Exercise requirements: What you return must match the listing exactly, with every image removed.

Provided material:
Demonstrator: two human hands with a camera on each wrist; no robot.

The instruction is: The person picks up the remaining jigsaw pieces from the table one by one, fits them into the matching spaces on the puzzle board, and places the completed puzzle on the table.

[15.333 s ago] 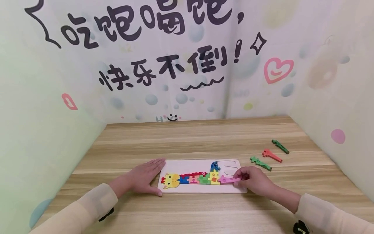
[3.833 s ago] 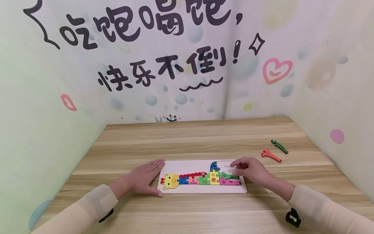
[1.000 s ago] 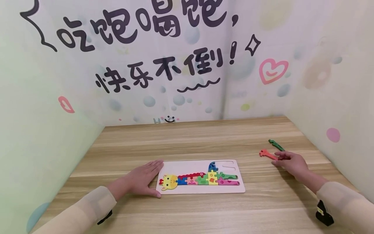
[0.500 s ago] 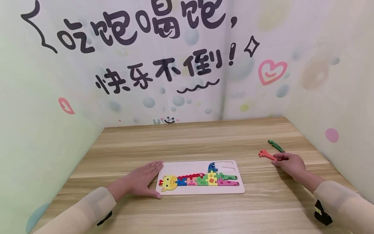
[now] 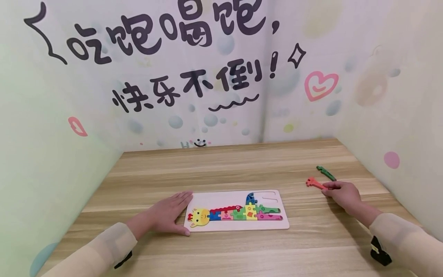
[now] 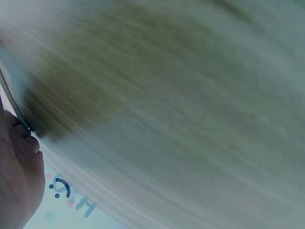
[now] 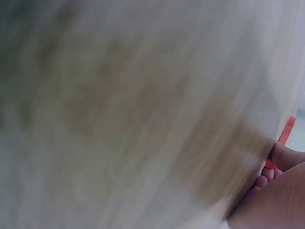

Exercise output:
Demonstrator: two human hands with a camera on each wrist; no robot.

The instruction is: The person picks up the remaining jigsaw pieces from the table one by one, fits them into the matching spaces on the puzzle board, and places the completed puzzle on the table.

[15.333 s ago] 
[3.833 s ago] 
[1.000 s ago] 
[0.500 s ago] 
[now] 
[now] 
[now] 

There is no more output to give.